Disclosure: This post may contain affiliate links, which means I’ll receive a commission if you make a purchase through my link, at no additional cost to you. Please read the full disclosure here.
In recent years, essential oils have gained popularity for their aromatic qualities and potential health benefits. However, it is essential to consider the environmental impact associated with the production and use of these oils.
In this blog post, we will explore the ethical aspects of essential oils, including sustainability, sourcing practices, and responsible consumption.
By making informed choices, we can enjoy the benefits of essential oils while minimizing harm to our planet. 🙂
The number of plants used to make the oil v.s. how much oil is extracted is tremendous. According to Eco Watch, to produce one pound of essential oils, it takes:
- 10,000 lbs of rose petals
- 250 lbs of lavender
- 6,000 lbs of Melissa plant
- 1,500 lemons
Plants are made of only a tiny amount of essential oil. One whole plant contains only about 1-5 percent of essential oil, so making just one bottle of essential oils requires many plants.
Some oils are more difficult to extract than others because the oils are stored in tiny cavities or ducts within the plant rather than on the exterior.
Weather is also a factor that determines how much oil a plant produces every year.
When choosing essential oils, it’s crucial to prioritize brands that practice sustainable sourcing. Look for companies that engage in environmentally responsible practices, such as:
- Organic and pesticide-free farming: Support brands that prioritize organic cultivation and avoid using harmful pesticides and chemicals. This helps protect ecosystems, soil health, and the health of farmers.
- Regenerative farming practices: Some brands follow regenerative agriculture methods that focus on soil conservation, biodiversity, and ecosystem restoration. These practices promote long-term sustainability and help mitigate climate change.
Fair Trade and Ethical Practices
Consider supporting brands that uphold fair trade and ethical practices throughout their supply chains. This ensures that essential oil production benefits local communities and workers, contributing to their social and economic well-being.
Look for certifications such as Fair Trade or direct partnerships with small-scale farmers, which help foster sustainable livelihoods.
Certain essential oils are derived from plants that are on the IUCN Red List of Threatened Species. Some of these plants that are being used in enormous quantities are endangered due to over-harvesting or habitat destruction.
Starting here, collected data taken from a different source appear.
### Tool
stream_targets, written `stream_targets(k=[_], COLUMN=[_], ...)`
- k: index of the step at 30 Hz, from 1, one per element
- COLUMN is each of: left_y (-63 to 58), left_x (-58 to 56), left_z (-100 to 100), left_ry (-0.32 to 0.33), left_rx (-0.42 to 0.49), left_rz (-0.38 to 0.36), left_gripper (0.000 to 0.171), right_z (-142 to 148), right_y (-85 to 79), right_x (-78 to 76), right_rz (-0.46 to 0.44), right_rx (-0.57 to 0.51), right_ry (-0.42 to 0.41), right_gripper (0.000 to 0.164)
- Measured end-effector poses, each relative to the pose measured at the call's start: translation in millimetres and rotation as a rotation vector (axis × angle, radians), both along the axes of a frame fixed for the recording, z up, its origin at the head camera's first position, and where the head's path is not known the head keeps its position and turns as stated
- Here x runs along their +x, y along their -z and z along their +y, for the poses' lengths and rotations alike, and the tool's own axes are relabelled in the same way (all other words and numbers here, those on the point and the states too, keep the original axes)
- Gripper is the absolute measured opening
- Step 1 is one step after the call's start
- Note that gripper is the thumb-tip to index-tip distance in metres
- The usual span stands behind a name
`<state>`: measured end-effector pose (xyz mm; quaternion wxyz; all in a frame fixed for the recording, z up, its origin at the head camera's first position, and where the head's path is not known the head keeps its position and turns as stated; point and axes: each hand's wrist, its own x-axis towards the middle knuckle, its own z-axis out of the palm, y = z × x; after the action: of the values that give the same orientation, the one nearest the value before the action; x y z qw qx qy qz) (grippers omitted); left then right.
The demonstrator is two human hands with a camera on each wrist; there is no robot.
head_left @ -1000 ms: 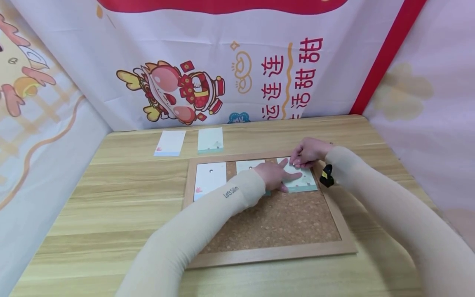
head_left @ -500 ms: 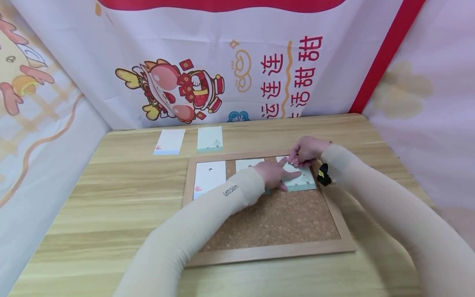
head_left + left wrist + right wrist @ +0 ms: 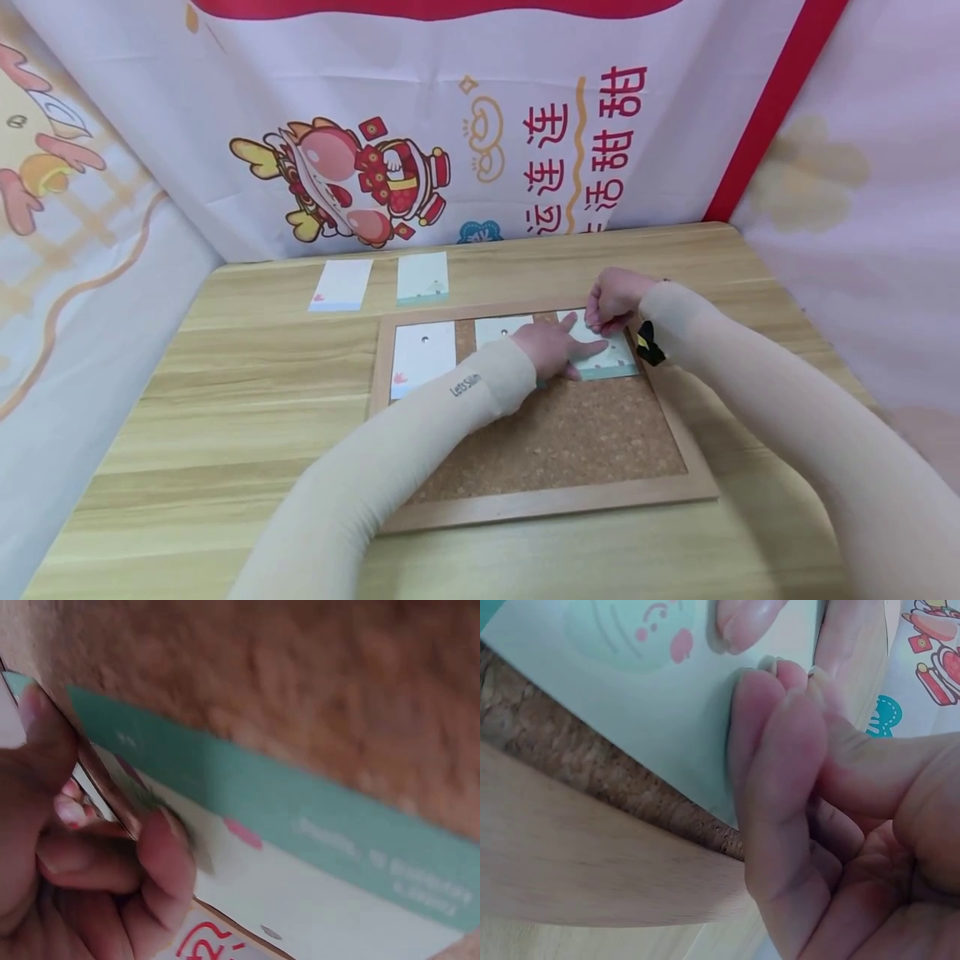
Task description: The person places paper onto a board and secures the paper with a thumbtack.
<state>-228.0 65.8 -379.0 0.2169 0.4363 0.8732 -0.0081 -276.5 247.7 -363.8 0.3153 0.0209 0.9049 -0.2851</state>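
Left hand (image 3: 551, 348) spread to steady the card (image 3: 615, 358), right hand (image 3: 618, 296) pinching what I take, from here, for a pin: I'd press straight down into the cork (image 3: 577, 442)

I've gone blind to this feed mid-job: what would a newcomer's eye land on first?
Probably the big-headed cartoon figure, printed sideways on the backdrop behind the table. After that, the rightmost card on the corkboard, where the left hand is spread over it and the right hand is bunched near its far edge.
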Motion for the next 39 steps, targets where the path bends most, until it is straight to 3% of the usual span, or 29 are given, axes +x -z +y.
stream_targets(k=[5, 9, 14, 27, 34, 39], left_y=[0.3, 0.8, 1.0, 4.5, 3.7, 1.9], left_x=[7.3, 13.1, 21.0, 27.8, 25.3, 23.3], left_z=[7.7, 13.7, 17.4, 17.0, 16.1, 15.8], left_ry=[-0.022, -0.131, -0.235, -0.232, -0.3, -0.236], left_rx=[-0.064, -0.048, -0.009, -0.06, -0.008, -0.037], left_rz=[0.112, 0.089, 0.047, 0.068, 0.023, 0.066], left_gripper=[0.063, 0.049, 0.05, 0.047, 0.051, 0.05], right_z=[-0.6, -2.8, -7.0, -13.5, -12.2, -16.5], right_y=[1.6, 1.7, -3.1, 1.8, 0.2, -1.8], right_x=[-2.7, -1.3, 1.5, -9.3, -10.2, -10.3], right_rz=[-0.008, -0.014, -0.01, -0.031, -0.042, -0.04], right_rx=[0.008, 0.001, 0.04, 0.149, 0.207, 0.23], right_ry=[0.031, 0.046, 0.02, -0.006, -0.073, -0.083], right_gripper=[0.005, 0.004, 0.004, 0.006, 0.01, 0.011])
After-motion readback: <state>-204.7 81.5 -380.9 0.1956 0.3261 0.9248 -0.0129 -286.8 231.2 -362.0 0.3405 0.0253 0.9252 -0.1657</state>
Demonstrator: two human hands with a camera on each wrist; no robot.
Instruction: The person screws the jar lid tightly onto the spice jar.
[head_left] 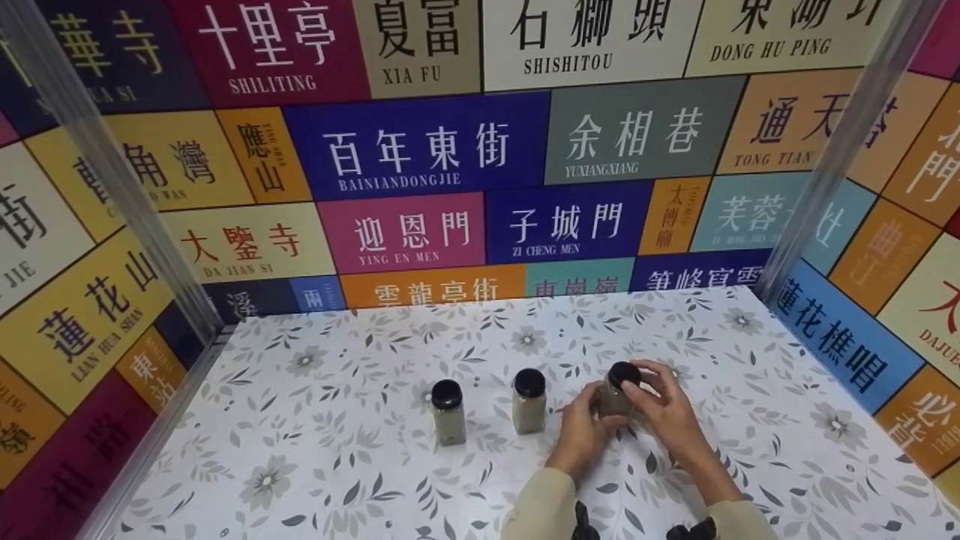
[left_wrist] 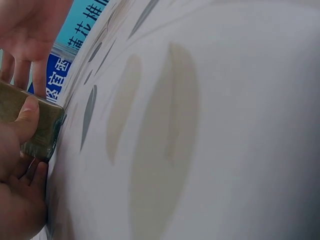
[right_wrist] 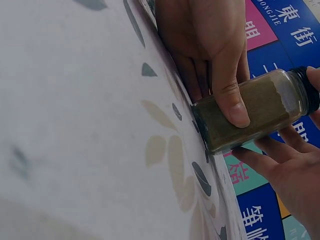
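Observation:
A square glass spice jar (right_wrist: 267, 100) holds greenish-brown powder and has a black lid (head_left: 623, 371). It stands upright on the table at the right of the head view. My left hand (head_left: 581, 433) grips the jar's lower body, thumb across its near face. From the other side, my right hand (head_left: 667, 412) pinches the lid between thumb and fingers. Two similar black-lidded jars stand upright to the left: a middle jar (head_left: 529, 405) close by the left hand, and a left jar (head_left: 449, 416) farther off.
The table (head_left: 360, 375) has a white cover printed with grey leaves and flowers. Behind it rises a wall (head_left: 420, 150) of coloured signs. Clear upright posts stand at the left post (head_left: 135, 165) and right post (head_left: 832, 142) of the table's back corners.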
- Sandalwood (Santalum album)(which is listed as vulnerable)
- Rosewood (Dalbergia abrahamii)
- Atlas cedarwood (Cedrus atlantica)
- Aniba (Aniba rosaeodora)
To produce essential oils, they are either farmed in controlled environments or wild harvested. Wild harvested oils are from plants that grow native to their location and are harvested to ensure the sustainable continuation of the species.
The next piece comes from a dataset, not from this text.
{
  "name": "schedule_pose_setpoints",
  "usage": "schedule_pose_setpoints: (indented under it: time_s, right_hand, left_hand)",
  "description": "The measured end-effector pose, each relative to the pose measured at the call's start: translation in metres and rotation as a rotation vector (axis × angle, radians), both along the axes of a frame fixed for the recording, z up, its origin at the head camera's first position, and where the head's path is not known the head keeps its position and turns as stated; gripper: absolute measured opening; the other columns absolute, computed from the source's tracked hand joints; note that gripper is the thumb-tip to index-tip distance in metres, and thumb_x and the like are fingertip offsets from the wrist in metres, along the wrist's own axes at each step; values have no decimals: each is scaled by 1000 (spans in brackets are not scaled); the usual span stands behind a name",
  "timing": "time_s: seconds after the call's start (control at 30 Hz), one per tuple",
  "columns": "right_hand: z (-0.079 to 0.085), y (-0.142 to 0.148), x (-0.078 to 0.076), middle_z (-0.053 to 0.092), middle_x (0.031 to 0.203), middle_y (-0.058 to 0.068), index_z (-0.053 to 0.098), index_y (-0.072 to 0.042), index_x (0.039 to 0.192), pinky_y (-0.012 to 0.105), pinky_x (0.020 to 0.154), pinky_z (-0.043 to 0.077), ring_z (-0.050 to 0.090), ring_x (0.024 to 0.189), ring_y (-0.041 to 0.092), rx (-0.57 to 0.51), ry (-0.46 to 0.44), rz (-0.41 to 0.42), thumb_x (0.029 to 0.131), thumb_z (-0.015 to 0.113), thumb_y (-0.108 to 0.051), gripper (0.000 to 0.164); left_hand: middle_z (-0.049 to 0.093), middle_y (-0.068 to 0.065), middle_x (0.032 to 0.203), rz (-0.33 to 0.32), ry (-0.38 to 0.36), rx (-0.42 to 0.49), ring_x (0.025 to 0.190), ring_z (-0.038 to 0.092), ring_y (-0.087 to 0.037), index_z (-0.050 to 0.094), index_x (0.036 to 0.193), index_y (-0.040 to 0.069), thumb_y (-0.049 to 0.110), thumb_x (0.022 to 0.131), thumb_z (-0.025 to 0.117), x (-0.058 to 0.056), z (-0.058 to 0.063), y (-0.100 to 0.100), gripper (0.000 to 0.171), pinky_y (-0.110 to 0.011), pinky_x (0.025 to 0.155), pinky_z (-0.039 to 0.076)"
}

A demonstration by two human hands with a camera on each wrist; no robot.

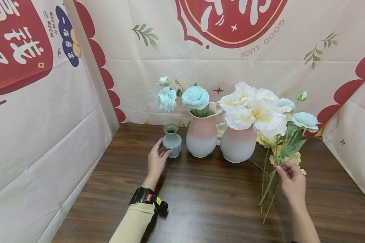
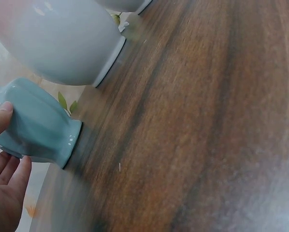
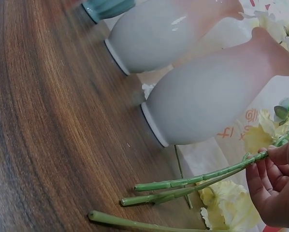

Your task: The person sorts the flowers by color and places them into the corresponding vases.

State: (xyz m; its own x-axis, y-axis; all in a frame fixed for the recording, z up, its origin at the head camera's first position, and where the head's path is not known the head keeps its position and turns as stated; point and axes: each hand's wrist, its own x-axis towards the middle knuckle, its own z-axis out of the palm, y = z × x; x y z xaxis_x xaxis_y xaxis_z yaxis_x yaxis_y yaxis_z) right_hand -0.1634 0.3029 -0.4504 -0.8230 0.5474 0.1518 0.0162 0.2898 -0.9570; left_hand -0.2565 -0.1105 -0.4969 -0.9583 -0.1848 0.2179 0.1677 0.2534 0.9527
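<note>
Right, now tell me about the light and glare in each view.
Head: soft, fairly even light, with a dark shadow on the wooden tabletop beside the left sleeve; left wrist: pale glare in the tabletop's lower right corner of the picture, tiny glints near the foot of the small blue-green vase; right wrist: white highlights on the middle pink-and-white vase.

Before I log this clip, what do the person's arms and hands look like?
The left arm has a pale yellow sleeve and a black wrist device with a red label and yellow tag. The left hand and right hand are gloveless; the right forearm shows no sleeve.
</note>
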Motion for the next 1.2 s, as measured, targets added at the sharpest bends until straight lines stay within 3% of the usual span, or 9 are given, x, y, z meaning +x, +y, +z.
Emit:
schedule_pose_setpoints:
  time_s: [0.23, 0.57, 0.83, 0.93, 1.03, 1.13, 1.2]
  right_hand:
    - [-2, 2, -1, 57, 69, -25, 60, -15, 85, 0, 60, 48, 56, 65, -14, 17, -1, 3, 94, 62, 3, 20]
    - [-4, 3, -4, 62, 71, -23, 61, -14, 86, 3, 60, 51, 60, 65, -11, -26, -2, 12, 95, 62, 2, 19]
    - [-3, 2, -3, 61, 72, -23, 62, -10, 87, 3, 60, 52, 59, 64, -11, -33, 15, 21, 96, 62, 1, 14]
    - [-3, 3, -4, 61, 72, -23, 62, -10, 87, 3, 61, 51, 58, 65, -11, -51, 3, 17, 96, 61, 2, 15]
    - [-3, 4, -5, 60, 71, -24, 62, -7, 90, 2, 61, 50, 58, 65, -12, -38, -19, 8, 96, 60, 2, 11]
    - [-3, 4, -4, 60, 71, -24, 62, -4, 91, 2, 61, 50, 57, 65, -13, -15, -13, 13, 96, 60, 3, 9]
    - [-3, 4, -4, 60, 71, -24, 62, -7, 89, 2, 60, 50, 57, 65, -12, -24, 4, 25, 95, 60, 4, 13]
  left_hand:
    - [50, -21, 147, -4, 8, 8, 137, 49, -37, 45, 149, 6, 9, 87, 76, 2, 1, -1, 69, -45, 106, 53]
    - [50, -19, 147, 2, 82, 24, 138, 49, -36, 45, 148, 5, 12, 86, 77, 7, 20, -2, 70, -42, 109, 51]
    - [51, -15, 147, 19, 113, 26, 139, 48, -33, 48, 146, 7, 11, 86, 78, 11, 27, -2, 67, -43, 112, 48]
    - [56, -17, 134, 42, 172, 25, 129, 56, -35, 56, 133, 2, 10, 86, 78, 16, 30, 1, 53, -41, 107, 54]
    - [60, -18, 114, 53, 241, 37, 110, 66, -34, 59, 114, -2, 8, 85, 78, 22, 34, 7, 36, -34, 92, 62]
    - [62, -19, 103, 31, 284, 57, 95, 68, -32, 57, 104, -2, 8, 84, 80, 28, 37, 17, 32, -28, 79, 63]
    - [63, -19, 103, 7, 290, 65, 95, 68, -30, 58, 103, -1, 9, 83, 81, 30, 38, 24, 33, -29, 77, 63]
To minimize the impact on biodiversity, choose oils derived from abundant and sustainably cultivated plants. Additionally, some companies actively support conservation efforts by replanting or donating to organizations working to protect endangered species and their habitats.
It’s essential to use essential oils responsibly to minimize waste and promote sustainability:
- Dilution and proper usage: Follow recommended dilution guidelines to avoid excessive use of essential oils. This ensures their longevity and reduces unnecessary consumption.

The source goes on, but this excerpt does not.